Well, this sprinkler head is poorly located. It's on the side of a hill. I think one of the issues, in addition to this section getting hit by 4 heads (fixed that I think) is how low it sits. It feels like a lot of the water shoots right into the side of the hill and then runs down. I think I'm just stuck with it? I could turn the flow rate down significantly but that equates to more water shot right at the side of the hill. I can turn it all the way up, but that dumps a lot of water right at the top of the hill to run down. I actually wouldnt mind just removing this one all together. Is there an easy way to do that? They're rainbird 5000s so no shutoff screw. I could buy the 5000+ and put it in and shut it down?


----------



## BBLOCK (Jun 8, 2020)

PFTanx said:


> Well, this sprinkler head is poorly located. It's on the side of a hill. I think one of the issues, in addition to this section getting hit by 4 heads (fixed that I think) is how low it sits. It feels like a lot of the water shoots right into the side of the hill and then runs down. I think I'm just stuck with it? I could turn the flow rate down significantly but that equates to more water shot right at the side of the hill. I can turn it all the way up, but that dumps a lot of water right at the top of the hill to run down. I actually wouldnt mind just removing this one all together. Is there an easy way to do that? They're rainbird 5000s so no shutoff screw. I could buy the 5000+ and put it in and shut it down?


I have one sprinkler sitting in a lower spot in the side of my fire pit, it's a 4" rotator, hunter makes a 6' and a 12" so I'm toying w the idea of trying out one that pops up higher


----------



## PFTanx (Aug 13, 2021)

BBLOCK said:


> PFTanx said:
> 
> 
> > Well, this sprinkler head is poorly located. It's on the side of a hill. I think one of the issues, in addition to this section getting hit by 4 heads (fixed that I think) is how low it sits. It feels like a lot of the water shoots right into the side of the hill and then runs down. I think I'm just stuck with it? I could turn the flow rate down significantly but that equates to more water shot right at the side of the hill. I can turn it all the way up, but that dumps a lot of water right at the top of the hill to run down. I actually wouldnt mind just removing this one all together. Is there an easy way to do that? They're rainbird 5000s so no shutoff screw. I could buy the 5000+ and put it in and shut it down?
> ...


I ordered a 5000 plus and will shut it off. I don't know that it will totally fix my issue, as it's the low head on the zone, but not dumping water a foot from the head on the hill should help.


----------



## uts (Jul 8, 2019)

If its at the base of the hill AND if you need the water, I would put it right at the base at the same angle as the slope, put a small nozzle and make it rotate only 180 deg on the face of the slope to have a slow soak. this will decrease run off significantly. most slopes tend to run dry due to runoff and having a small nozzle helps getting that water in.


----------



## PFTanx (Aug 13, 2021)

uts said:


> If its at the base of the hill AND if you need the water, I would put it right at the base at the same angle as the slope, put a small nozzle and make it rotate only 180 deg on the face of the slope to have a slow soak. this will decrease run off significantly. most slopes tend to run dry due to runoff and having a small nozzle helps getting that water in.

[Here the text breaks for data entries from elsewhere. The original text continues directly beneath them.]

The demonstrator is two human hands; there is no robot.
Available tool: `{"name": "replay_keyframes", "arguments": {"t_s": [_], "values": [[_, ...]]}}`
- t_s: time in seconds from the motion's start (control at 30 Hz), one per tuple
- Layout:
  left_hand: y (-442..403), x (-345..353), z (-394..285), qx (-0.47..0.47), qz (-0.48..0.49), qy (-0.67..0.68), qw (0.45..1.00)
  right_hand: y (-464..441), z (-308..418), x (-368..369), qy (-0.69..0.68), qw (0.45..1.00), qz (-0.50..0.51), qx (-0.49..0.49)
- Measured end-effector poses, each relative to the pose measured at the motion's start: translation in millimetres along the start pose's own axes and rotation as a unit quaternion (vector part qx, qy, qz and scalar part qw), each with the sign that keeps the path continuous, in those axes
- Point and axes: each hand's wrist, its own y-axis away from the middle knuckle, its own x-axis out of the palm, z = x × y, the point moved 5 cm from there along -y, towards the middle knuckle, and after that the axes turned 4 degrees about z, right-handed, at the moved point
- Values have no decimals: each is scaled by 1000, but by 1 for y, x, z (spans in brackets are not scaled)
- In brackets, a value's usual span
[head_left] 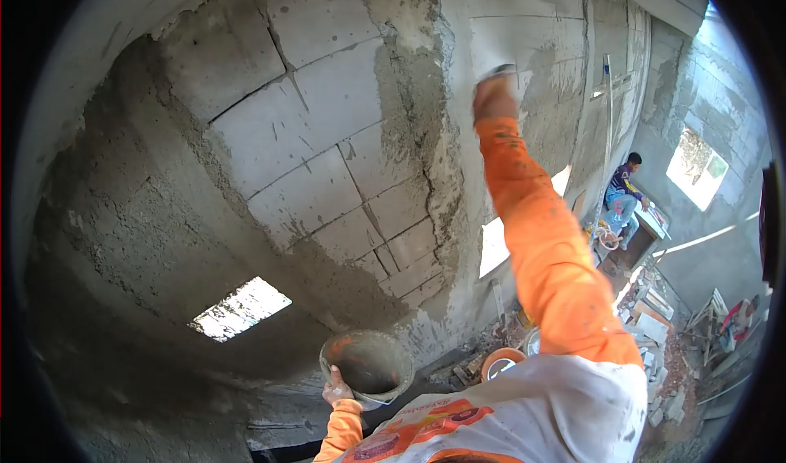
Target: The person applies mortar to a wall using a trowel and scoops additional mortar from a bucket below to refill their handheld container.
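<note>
My left hand (337, 388) grips the rim of a mortar bucket (368, 369), thumb over the edge. The bucket is grey and crusted, tilted so that its dark inside shows, with orange smears on its wall. My right arm in an orange sleeve stretches up to the block wall (327, 111). At its end my right hand (494, 101) is closed around what looks like a trowel (501, 69), blurred by motion. Its dark edge shows above the fist, and a pale smear lies beyond. Whether it touches the wall I cannot tell.
Rough wet-looking mortar (123, 193) covers the wall's left part. Window openings (240, 308) pierce the walls. Far below right, a person (625, 189) sits near a table-like stand. Rubble (655, 332) and an orange tub (502, 358) lie below me.
</note>
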Motion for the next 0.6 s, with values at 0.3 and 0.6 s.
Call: {"name": "replay_keyframes", "arguments": {"t_s": [0.3,0.6], "values": [[-26,44,-42,78,93,-113,986,269,-89,61,57,742,667,-24],[29,137,-185,344,273,-158,884,353,-135,153,219,702,603,-309]]}}
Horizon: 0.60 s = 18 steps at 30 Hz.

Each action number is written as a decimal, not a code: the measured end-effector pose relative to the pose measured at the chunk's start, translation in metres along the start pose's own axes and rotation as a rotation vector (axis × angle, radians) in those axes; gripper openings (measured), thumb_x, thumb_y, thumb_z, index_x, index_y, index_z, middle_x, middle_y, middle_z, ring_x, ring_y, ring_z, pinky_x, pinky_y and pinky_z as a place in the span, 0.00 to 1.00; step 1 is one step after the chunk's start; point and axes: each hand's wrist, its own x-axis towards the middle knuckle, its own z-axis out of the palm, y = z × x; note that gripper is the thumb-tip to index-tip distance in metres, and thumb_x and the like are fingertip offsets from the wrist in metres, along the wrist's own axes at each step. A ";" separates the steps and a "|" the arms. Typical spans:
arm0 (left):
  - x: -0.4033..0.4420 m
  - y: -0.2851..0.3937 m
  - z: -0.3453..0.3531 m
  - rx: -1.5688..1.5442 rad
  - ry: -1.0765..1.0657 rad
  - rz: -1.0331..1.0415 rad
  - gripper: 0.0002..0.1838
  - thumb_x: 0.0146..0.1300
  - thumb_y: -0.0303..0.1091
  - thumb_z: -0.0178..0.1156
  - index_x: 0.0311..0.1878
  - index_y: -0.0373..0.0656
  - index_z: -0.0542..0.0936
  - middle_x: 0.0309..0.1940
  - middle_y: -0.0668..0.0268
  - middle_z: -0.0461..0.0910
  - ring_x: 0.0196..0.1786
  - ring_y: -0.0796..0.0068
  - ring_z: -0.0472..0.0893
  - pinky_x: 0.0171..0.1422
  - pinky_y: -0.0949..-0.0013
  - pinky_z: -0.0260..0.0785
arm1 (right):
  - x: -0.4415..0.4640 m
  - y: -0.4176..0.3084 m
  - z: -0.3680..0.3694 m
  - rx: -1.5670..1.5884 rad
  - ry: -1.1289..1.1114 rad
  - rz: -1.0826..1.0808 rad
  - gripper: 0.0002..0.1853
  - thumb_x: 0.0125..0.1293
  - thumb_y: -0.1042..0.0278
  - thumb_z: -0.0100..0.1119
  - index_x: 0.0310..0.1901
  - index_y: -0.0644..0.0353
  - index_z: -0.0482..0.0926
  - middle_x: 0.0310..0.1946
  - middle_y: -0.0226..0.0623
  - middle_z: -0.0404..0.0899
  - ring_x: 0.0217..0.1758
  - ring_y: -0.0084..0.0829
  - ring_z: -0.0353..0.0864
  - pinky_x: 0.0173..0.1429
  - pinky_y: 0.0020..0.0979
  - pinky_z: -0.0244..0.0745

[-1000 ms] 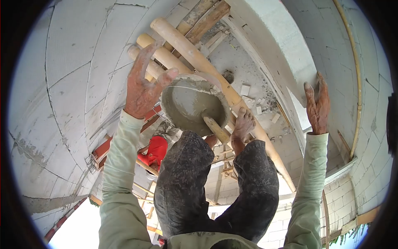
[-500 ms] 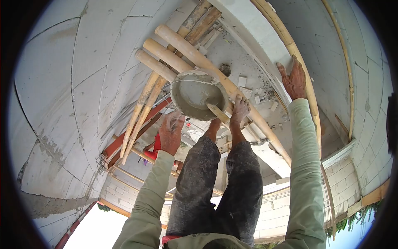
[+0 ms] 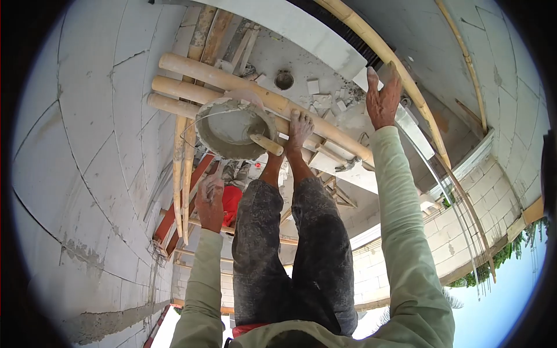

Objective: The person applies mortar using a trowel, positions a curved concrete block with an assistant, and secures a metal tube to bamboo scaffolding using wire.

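A bucket (image 3: 223,145) coated in grey mortar stands on the bamboo poles (image 3: 232,80), beside my bare feet. Wet mortar lies inside it, and a wooden handle (image 3: 268,144) sticks out over its rim. My left hand (image 3: 210,200) hangs just below the bucket, apart from it, its fingers partly spread and holding nothing. On the right, my right hand (image 3: 383,97) is raised with thumb and fingers apart, near the end of a pale beam (image 3: 325,43) and a curved bamboo pole (image 3: 400,61). Whether it touches either is unclear.
Far below, a person in a red shirt (image 3: 231,204) is partly hidden behind my left hand. Pale block walls (image 3: 87,151) rise on both sides. Broken blocks (image 3: 313,87) and a round container (image 3: 284,80) lie on the floor below. A hammer-like tool (image 3: 348,165) rests near the poles.
The view has turned and shifted, so the bucket appears further left. My left hand has dropped from beside the bucket to below it. My right hand stays raised, its fingers still apart.
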 end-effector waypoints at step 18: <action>-0.060 0.093 -0.015 -0.048 -0.004 -0.119 0.14 0.68 0.34 0.57 0.51 0.34 0.75 0.45 0.63 0.77 0.47 0.75 0.75 0.55 0.72 0.67 | -0.224 0.044 -0.034 0.172 -0.531 0.532 0.30 0.67 0.53 0.56 0.60 0.71 0.68 0.54 0.62 0.73 0.58 0.57 0.73 0.62 0.46 0.68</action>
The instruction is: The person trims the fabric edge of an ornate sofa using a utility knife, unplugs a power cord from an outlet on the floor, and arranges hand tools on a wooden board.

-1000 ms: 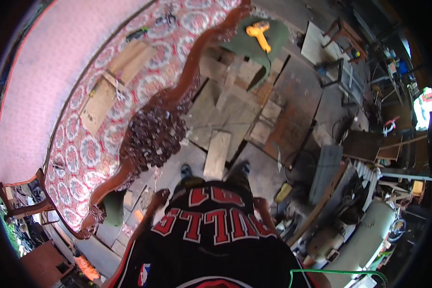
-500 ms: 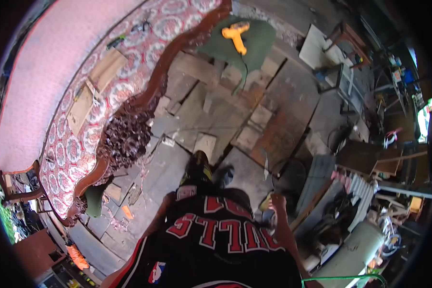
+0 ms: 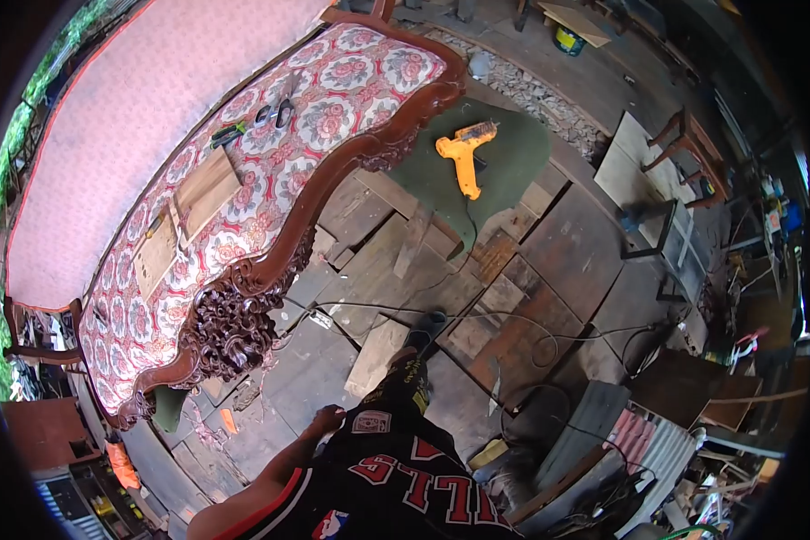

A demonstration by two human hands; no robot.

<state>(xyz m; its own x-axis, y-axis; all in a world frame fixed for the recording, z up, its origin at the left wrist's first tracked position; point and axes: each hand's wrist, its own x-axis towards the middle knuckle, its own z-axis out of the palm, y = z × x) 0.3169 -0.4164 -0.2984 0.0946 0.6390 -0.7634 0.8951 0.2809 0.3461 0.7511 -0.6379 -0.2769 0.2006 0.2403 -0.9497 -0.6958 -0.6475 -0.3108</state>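
Plank floor (image 3: 288, 382): one sofa (image 3: 283, 193), one yellow tool (image 3: 464, 162); hands: left (image 3: 328, 418), opening and hold unclear; right unseen.

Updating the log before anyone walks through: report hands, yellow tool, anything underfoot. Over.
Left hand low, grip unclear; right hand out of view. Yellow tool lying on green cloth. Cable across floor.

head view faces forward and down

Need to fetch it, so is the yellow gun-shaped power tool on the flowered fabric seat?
No, the tool lies on a dark green sheet on the brown floor, beside the seat.
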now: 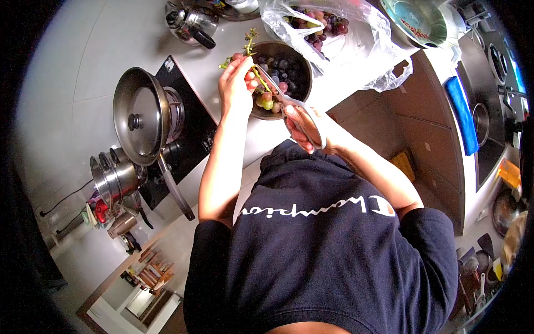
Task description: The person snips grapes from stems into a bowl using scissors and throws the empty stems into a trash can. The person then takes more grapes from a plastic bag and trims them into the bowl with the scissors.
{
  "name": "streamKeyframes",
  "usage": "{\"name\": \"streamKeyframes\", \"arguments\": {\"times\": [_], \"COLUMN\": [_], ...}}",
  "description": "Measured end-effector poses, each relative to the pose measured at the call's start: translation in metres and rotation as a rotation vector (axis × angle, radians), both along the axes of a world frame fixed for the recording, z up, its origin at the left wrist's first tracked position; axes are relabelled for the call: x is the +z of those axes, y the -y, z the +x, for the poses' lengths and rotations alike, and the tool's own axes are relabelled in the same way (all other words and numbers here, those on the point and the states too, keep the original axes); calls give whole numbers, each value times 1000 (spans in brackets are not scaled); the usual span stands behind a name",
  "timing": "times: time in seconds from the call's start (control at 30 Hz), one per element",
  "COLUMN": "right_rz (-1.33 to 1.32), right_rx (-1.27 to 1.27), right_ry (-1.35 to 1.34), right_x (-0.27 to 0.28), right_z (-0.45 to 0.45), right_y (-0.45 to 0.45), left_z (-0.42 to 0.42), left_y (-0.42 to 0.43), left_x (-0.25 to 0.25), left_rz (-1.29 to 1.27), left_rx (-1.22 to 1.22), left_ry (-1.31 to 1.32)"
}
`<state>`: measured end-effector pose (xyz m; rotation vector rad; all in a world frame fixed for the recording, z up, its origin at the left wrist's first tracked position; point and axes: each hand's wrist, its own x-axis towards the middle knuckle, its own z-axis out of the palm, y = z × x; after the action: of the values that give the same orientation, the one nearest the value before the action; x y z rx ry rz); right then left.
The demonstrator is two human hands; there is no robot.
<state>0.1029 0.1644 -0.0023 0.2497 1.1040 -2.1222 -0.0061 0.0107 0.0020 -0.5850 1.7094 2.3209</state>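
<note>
My left hand [236, 83] pinches the green stem of a grape bunch [267, 100] over a metal bowl [310, 83]. Several red and green grapes hang from the lower end of the stem; bare stem twigs poke up above my fingers. Dark loose grapes [286, 69] lie inside the bowl. In my right hand [303, 125] is a pair of scissors [278, 93], fingers wrapped round the handles. The blades reach over the bowl beside the stem. Whether they touch it I cannot tell.
Behind the bowl, a clear plastic bag [367, 55] holds more grapes [320, 30]. A kettle [194, 25] stands at the back left. To the left, a lidded pan [139, 106] sits on the black cooktop [192, 131], its handle pointing toward me. A basin [417, 22] is at the back right.
</note>
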Motion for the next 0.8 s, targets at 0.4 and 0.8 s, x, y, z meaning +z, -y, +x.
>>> {"name": "streamKeyframes", "arguments": {"times": [0.4,0.8], "right_rz": [-156,-404], "right_rx": [126,58], "right_ry": [62,103], "right_x": [-7,-11], "right_z": [15,2], "right_y": [-20,-8], "left_z": [-19,-18], "left_y": [20,16], "left_x": [7,7], "left_rz": [138,132], "left_rx": [26,11], "left_ry": [45,46]}}
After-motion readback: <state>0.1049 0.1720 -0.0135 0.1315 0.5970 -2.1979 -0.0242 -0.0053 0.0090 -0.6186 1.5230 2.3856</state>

Thanks for the tip! I did get my rainbird 5000+ installed and have it shutoff for the moment as it's quiet soupy. Once it dries out, perhaps I'll put a 1.0 or 1.5 on it to give it the slow soak?

This is my first experience with any kind of irrigation and I've found that changing the rainbird heads is a breeze. If I can do it, anyone can.

There was a bit of a learning curve adjusting the pattern and the "left stop" (which I broke and thus the first head replacement). But, otherwise, I get it now! I continue to make tiny adjustments each day. My neighbors must think I'm nuts.


----------



## PFTanx (Aug 13, 2021)

PFTanx said:


> Well, this sprinkler head is poorly located. It's on the side of a hill. I think one of the issues, in addition to this section getting hit by 4 heads (fixed that I think) is how low it sits. It feels like a lot of the water shoots right into the side of the hill and then runs down. I think I'm just stuck with it? I could turn the flow rate down significantly but that equates to more water shot right at the side of the hill. I can turn it all the way up, but that dumps a lot of water right at the top of the hill to run down. I actually wouldnt mind just removing this one all together. Is there an easy way to do that? They're rainbird 5000s so no shutoff screw. I could buy the 5000+ and put it in and shut it down?


Shutting off this head really helped the area grow out, quite quickly!


----------